La massoneria, e con lei i democristiani locali, attacca Binni – socialista, capitiniano, fiero anti-massone – per aver collaborato con articoli di critica letteraria a riviste del periodo fascista come «Primato» di Bottai. Insorgono rappresentanti dell’antifascismo perugino e umbro a ricordare il ruolo attivo di Binni nella cospirazione antifascista sin dal 1936. Il paese si va faticosamente normalizzando, e si apre alle prospettive della chiamata democratica alle elezioni. È appena finita la guerra in Europa e Binni sulle colonne di «Il Corriere di Perugia» il 17 maggio 1945 auspica la Costituente e indica «i tre punti essenziali che il popolo dovrà ottenere […] e cioè Repubblica, Riforma agraria, Socializzazione delle grandi industrie». Un anno dopo Binni siederà sui banchi dell’Assemblea costituente dove si batterà per «i tre punti essenziali» e, con un memorabile intervento, per la scuola pubblica.
Il 7 aprile 1946 prime elezioni democratiche comunali, con il Psiup che a Perugia si colloca al primo posto: è la vittoria di una linea politica che si sostanzia di liberalsocialismo, alla Binni e alla Capitini, e di socialismo democratico e rivoluzionario.
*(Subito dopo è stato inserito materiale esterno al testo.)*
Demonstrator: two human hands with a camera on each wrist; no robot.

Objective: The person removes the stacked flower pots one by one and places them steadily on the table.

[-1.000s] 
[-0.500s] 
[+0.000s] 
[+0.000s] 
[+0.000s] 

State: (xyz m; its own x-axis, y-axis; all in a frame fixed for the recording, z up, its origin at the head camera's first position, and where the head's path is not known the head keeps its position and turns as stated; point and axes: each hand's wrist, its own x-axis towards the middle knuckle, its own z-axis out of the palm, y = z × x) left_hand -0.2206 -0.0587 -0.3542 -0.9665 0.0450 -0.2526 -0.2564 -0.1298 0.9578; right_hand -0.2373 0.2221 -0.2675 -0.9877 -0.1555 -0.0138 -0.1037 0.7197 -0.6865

Un paio di mesi dopo, il 2 giugno 1946, si conferma il trionfo e Binni è eletto dai socialisti umbri parlamentare costituente. Il Psiup frattanto affonda nella sua crisi piú profonda, le due correnti socialdemocratica e fusionista non possono piú trovare livelli di mediazione, Iniziativa Socialista non riesce a evitare una rottura cui è contraria: cosí, nei primi giorni del 1947 si consuma la scissione di Palazzo Barberini: Psli di Saragat da una parte, Psi di Nenni dall’altra; i dirigenti nazionali di Iniziativa Socialista optano per il Psli dove, diranno, è garantita maggiore agibilità politica.
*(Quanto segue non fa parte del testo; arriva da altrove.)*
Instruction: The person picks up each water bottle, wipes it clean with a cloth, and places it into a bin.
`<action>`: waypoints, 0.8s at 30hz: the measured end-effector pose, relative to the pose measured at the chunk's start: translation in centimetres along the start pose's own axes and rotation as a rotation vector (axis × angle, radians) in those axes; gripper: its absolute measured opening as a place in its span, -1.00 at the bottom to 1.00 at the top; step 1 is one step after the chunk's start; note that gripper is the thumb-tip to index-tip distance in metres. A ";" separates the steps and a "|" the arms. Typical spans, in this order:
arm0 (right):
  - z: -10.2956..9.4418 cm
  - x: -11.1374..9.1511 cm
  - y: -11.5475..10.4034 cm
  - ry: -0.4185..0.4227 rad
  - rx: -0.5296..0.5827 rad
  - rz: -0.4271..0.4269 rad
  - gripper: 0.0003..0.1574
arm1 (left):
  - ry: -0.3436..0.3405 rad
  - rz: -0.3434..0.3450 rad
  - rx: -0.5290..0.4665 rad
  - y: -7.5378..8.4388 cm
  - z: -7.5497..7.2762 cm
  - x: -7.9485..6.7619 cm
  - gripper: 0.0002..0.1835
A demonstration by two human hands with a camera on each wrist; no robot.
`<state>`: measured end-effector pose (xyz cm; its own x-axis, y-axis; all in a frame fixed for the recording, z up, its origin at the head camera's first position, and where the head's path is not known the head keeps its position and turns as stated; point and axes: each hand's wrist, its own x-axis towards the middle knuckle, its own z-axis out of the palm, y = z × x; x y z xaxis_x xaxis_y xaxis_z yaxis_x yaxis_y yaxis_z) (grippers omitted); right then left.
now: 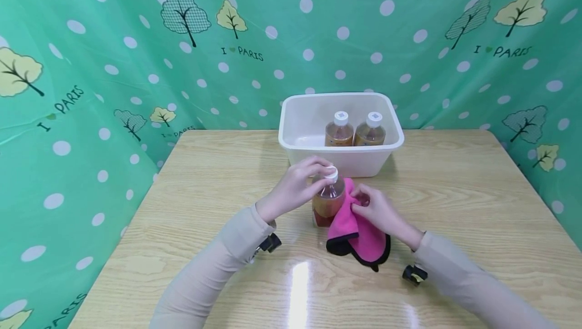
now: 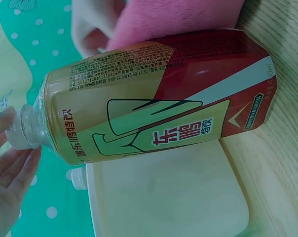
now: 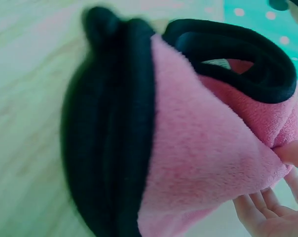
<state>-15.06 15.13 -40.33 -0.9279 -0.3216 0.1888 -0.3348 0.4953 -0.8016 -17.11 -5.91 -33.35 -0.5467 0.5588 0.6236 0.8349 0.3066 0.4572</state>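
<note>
An amber drink bottle (image 1: 328,202) with a red and yellow label and a white cap stands upright on the table, in front of the white bin. My left hand (image 1: 302,185) grips its cap between thumb and fingers, as the left wrist view shows around the cap (image 2: 21,129). Beside the bottle, my right hand (image 1: 375,207) pinches a pink cloth (image 1: 364,235) with black edging. In the head view the bunched cloth lies against the bottle's right side, its lower edge hanging near the tabletop. The cloth (image 3: 188,143) fills much of the right wrist view.
Behind the bottle stands a white plastic bin (image 1: 295,142). Two similar capped bottles, a left one (image 1: 339,132) and a right one (image 1: 370,132), stand in its right half. A green polka-dot curtain (image 1: 282,31) hangs behind and left of the wooden table (image 1: 218,182).
</note>
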 end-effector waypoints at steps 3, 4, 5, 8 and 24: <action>0.3 0.1 0.5 -0.009 -0.020 0.008 -0.81 | -0.001 0.004 -0.002 0.0 0.0 0.0 -0.83; 0.4 0.1 0.6 -0.008 -0.022 0.011 -0.81 | -0.001 0.006 0.000 0.0 0.0 0.0 -0.83; 0.4 0.1 0.7 -0.009 -0.026 0.015 -0.81 | -0.002 0.007 0.001 0.0 0.0 0.1 -0.83; 0.5 0.1 0.7 -0.010 -0.034 0.028 -0.81 | -0.003 0.007 0.002 0.0 0.0 0.1 -0.83; -1.6 0.1 -3.6 0.148 0.028 -0.084 -0.80 | -0.004 0.019 0.017 0.0 -0.1 0.0 -0.83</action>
<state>-14.16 14.62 -36.50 -0.9114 -0.2374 0.3361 -0.4097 0.4483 -0.7945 -17.13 -5.97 -33.28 -0.5303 0.5677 0.6297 0.8462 0.3085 0.4345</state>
A Perugia i socialisti della terza corrente, la sinistra critica, maggioranza in Federazione, non vanno né con Nenni né con Saragat, come anche in altre situazioni italiane: comincia per loro, e per Binni, un viaggio nella diaspora socialista. È vicino, ma ne è anche abbastanza defilato, a gruppi, associazioni, iniziative politico-culturali che nascono (e muoiono) intorno a compagni che come lui non si riconoscono in nessuna delle organizzazioni tradizionali della sinistra, che leggono con occhio fortemente critico.
Da allora il suo impegno partitico si chiude, se non per una fugace presenza, negli ultimi anni della sua vita, in Rifondazione comunista.
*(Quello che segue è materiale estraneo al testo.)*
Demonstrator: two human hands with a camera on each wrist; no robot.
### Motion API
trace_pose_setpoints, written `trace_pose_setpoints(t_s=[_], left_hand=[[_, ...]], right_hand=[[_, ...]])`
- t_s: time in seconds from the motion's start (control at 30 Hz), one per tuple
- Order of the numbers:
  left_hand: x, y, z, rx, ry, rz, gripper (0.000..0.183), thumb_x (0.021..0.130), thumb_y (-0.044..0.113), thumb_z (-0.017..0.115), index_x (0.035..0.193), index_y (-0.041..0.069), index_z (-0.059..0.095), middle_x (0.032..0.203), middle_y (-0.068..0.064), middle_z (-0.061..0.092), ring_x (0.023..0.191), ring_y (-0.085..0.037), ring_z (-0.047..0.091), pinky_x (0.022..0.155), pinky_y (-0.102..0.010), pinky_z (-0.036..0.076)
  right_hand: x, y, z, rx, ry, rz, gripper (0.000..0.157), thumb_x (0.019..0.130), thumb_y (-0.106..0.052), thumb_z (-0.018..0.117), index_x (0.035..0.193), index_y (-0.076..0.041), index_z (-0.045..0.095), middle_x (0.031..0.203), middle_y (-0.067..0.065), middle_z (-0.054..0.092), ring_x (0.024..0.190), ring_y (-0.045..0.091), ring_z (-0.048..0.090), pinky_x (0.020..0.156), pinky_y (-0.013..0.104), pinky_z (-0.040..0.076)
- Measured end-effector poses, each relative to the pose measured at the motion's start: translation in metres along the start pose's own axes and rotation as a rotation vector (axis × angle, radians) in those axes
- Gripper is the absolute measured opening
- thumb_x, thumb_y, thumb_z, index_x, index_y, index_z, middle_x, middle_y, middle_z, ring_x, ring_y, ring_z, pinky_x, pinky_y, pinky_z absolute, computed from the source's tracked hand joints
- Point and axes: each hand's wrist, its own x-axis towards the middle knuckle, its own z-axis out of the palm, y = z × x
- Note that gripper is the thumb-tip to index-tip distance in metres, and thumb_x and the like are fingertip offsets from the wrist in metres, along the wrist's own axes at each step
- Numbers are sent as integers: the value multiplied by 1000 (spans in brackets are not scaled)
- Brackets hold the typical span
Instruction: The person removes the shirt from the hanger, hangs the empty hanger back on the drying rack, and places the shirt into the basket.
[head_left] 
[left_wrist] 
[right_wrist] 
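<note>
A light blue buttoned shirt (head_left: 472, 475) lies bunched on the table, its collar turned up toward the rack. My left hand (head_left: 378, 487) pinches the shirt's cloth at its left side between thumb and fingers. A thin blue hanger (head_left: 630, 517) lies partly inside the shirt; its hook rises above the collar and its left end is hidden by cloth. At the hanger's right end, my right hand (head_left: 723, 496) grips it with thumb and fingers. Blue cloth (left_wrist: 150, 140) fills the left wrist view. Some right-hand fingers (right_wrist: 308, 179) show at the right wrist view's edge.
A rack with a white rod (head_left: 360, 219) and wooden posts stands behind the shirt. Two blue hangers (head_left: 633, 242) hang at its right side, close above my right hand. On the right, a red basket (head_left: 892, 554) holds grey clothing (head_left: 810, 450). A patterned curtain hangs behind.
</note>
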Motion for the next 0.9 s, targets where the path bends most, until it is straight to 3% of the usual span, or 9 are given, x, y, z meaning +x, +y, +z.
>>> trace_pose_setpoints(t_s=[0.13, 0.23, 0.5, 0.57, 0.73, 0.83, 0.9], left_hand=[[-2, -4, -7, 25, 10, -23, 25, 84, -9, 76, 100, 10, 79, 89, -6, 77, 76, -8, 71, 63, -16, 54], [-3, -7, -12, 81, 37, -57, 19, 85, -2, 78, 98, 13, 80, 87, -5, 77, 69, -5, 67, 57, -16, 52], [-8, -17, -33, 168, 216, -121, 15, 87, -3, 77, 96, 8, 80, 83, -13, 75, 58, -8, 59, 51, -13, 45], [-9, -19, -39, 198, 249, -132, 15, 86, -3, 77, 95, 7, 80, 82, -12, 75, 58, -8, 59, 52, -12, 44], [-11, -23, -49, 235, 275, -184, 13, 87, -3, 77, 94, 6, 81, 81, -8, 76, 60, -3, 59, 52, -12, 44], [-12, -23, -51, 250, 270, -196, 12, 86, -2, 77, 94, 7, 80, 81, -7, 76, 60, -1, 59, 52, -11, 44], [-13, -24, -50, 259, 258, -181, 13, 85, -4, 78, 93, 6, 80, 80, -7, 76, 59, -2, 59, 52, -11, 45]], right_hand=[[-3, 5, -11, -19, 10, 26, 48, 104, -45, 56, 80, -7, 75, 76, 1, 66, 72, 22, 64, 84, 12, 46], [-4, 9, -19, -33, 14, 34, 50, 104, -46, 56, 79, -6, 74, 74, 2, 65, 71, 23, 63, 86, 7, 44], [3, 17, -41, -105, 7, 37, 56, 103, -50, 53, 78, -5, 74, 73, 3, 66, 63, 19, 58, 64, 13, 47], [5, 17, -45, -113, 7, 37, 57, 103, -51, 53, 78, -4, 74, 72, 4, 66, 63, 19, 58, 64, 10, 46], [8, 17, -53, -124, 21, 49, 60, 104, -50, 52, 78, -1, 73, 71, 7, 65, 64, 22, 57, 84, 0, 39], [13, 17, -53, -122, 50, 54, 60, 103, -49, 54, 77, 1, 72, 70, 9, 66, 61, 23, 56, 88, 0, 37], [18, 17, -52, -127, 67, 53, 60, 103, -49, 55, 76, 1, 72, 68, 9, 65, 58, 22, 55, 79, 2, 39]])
Scriverà piú tardi di considerarsi un «leopardiano pessimista rivoluzionario», «un intellettuale disorganico a ogni partito, ma volontariamente organico alla classe proletaria». E, scrivendo di “ricordi”, dirà ancora di sé della «volontà persuasa di contribuire, anche nel nostro Paese, alla costruzione, pur cosí difficile, di una società che realizzi l’esito positivo del dilemma luxemburghiano “o socialismo o barbarie”».